Getting things done


Why do tasks and projects and stuff keep accumulating in our life? Why was this not fixed by moving into a bus and set out to travel the world? Did nothing change, is it not possible to learn something new, so that life becomes simpler and to-do lists shorter? What does it take, and how do we do it?

On Sundays, I write. About our life, our inner and outer journey, our reflections. Right now the sun is rising above the horizon, the roosters are singing, the stove is running, the kids are reading. Today we are going out to bond with an American ex-pat family near Barcelona. Like-minded people in many ways. A favorite Sunday plan. 

The Sunday writing has a double focus: I share our travel stories from the past week, including photo galleries and small details, and I share the inner journey: Our reflections, developments, experiences, curiosity. It does become very personal, almost like a public diary. It is vulnerable and open. Yet, I just know, this is the right thing to do. 

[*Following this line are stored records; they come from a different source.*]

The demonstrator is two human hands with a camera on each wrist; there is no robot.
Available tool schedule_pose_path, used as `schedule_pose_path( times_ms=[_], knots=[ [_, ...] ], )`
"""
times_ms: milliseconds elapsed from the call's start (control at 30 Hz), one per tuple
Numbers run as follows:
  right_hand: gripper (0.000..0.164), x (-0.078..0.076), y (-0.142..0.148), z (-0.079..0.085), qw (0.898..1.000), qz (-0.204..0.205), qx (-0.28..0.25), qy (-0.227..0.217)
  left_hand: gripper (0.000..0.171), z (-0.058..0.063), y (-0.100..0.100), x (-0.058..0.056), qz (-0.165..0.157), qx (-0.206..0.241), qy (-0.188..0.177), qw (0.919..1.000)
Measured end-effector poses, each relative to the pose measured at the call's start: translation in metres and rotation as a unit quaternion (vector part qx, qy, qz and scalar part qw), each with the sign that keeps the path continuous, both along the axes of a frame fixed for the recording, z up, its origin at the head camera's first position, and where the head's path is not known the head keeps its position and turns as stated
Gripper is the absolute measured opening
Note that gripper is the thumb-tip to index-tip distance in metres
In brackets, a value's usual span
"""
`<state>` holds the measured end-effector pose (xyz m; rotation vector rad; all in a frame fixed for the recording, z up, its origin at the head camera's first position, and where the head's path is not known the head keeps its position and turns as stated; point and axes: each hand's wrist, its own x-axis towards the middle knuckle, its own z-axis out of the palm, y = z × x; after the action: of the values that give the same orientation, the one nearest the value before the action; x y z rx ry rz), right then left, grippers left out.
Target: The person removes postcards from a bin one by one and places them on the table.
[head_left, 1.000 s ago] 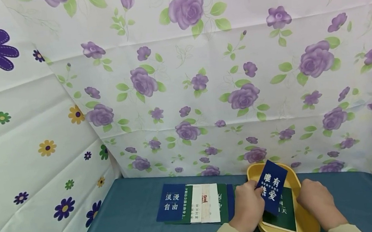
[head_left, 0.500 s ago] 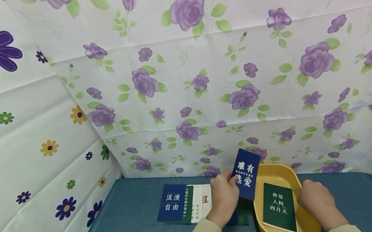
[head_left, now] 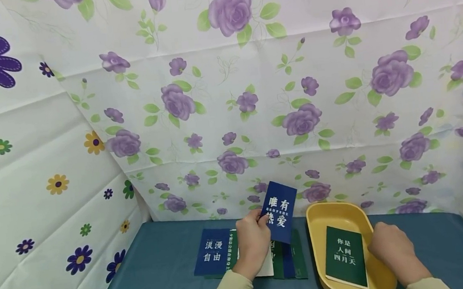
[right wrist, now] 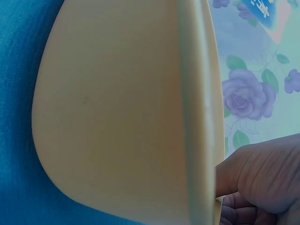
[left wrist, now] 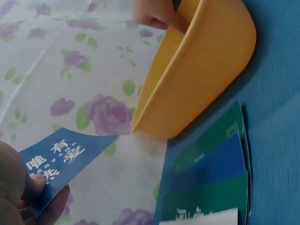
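My left hand (head_left: 252,242) pinches a blue booklet (head_left: 281,212) with white characters by its left edge, held up over a row of overlapping booklets. In the left wrist view the thumb lies on the face of the blue booklet (left wrist: 65,161). A yellow tray (head_left: 314,248) stands to the right, and a dark green booklet (head_left: 344,257) lies inside it. My right hand (head_left: 396,252) grips the tray's right rim; in the right wrist view the thumb goes over the rim of the tray (right wrist: 201,117).
The overlapping row on the blue-green table (head_left: 157,286) starts with a blue booklet (head_left: 212,253) at left and ends with a green one (head_left: 298,256) near the tray. A flowered cloth (head_left: 198,143) hangs right behind the table; another flowered sheet (head_left: 74,211) closes the left side.
My left hand has lifted the blue booklet out from over the tray and carried it left, above the row. The green booklet in the tray is uncovered. My right hand stays on the rim.
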<state>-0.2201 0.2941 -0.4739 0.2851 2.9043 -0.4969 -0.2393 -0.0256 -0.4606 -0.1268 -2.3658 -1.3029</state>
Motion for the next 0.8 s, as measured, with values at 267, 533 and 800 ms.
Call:
schedule_pose_path(
  times_ms=[267, 533, 800],
  knots=[
    [0.009, 0.000, 0.000, -0.001, 1.000, 0.002, -0.001, 0.003, 0.016, 0.001, -0.028, -0.002, 0.045, -0.028, 0.004, 0.9986],
    [0.009, 0.001, 0.001, 0.000, 1.000, 0.003, 0.002, 0.010, 0.015, 0.005, -0.060, -0.002, 0.094, -0.055, 0.033, 0.9934],
    [0.009, 0.002, 0.001, 0.000, 1.000, 0.003, 0.000, 0.008, 0.015, 0.000, -0.096, -0.002, 0.130, -0.064, 0.014, 0.9894]
  ],
)
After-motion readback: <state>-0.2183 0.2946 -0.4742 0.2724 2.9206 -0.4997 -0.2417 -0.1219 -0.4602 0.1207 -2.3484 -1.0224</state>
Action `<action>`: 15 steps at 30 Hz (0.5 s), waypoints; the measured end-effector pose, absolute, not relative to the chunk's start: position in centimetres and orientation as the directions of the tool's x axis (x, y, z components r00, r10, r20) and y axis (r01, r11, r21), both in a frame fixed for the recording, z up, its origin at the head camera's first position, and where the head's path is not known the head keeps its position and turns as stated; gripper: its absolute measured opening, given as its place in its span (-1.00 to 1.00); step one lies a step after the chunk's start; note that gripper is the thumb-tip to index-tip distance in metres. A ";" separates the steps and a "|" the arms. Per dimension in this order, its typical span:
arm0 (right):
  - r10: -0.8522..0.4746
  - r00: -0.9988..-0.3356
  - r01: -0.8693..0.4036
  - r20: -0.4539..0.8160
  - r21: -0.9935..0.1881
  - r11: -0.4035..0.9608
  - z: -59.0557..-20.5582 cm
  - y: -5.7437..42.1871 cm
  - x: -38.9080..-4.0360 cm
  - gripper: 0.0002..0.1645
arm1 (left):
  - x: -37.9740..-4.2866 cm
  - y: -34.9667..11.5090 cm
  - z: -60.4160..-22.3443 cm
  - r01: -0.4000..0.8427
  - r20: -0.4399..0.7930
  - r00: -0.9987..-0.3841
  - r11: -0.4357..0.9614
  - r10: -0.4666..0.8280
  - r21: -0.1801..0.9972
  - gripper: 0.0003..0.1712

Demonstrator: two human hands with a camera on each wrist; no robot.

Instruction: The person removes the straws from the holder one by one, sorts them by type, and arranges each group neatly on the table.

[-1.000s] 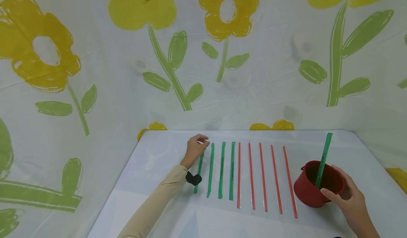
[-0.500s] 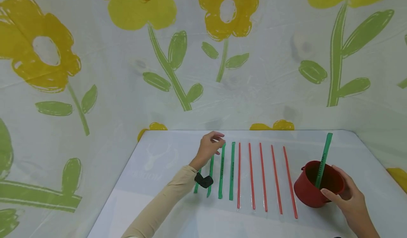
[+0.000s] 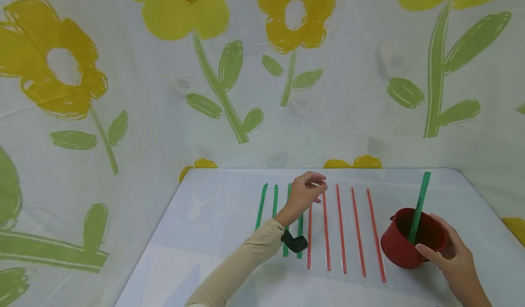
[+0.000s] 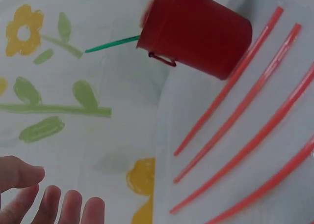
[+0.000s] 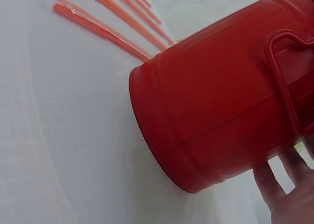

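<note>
My left hand [image 3: 305, 194] hovers over the row of straws with loosely bent fingers and holds nothing. Below it are red straws [image 3: 340, 225] in clear wrappers; its arm partly covers several green-wrapped straws [image 3: 261, 205]. The left wrist view has its fingertips [image 4: 72, 207] with no straw among them. On the right, my right hand [image 3: 455, 258] grips a small red metal bucket [image 3: 395, 243], thumb at the rim, fingers round the outer side. One green-wrapped straw [image 3: 421, 197] leans out of the tilted bucket. Whether the bucket's base touches the table cannot be told.
The straws lie side by side on a white table [image 3: 197, 234], green on the left and red on the right. Behind it hangs a white cloth [image 3: 328, 129] printed with yellow flowers. The bucket stands close beside the rightmost red straw.
My left hand has moved right, from the leftmost green-wrapped straw across the others to above the red straws. My right hand and the bucket have stayed in place.
</note>
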State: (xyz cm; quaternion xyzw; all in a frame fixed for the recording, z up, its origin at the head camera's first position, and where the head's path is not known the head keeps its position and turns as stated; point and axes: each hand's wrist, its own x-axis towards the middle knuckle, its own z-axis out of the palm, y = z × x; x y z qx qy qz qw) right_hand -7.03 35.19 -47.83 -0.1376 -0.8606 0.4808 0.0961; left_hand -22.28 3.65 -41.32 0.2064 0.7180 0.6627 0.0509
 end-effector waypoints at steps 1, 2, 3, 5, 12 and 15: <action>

The background of this text is known territory: Catalonia is our new home base, we have been here a lot.

We might have left our country to travel the world, yet it seems to have a home base to travel from suits us better than free-flowing. Luckily the “mon” in -Mon- la Bassa actually means “world” in Catalan. So, even when we are back at base camp, we are traveling the world. 

In this text, I wonder what change means and what it takes to find and create something new. Can we actually change the things that keep coming back and move from the annoyances that seem to follow us through life?


Can we create real change?

Why was everything not fixed by moving into a bus and set out to travel the world? Did nothing change, is it not possible to learn something new, so that life becomes simpler and to do lists shorter? What does it take, and how do we do it?

After the World School Summit and the Andalusia Roadtrip, we have set aside a month at home base. This time is dedicated to Getting Things Done. The ambition of being on top of everything is probably a bit too much to ask ourselves, we do know we will not make it 100%. The project also seems frustrating, as we tend to come back to it, rather than winning.

Why do tasks and projects and stuff keep accumulating in our life? Why was everything not fixed by moving into a bus and set out to travel the world? Did nothing change, is it not possible to learn something new, so that life becomes simpler and to-do lists shorter? What does it take, and how do we do it?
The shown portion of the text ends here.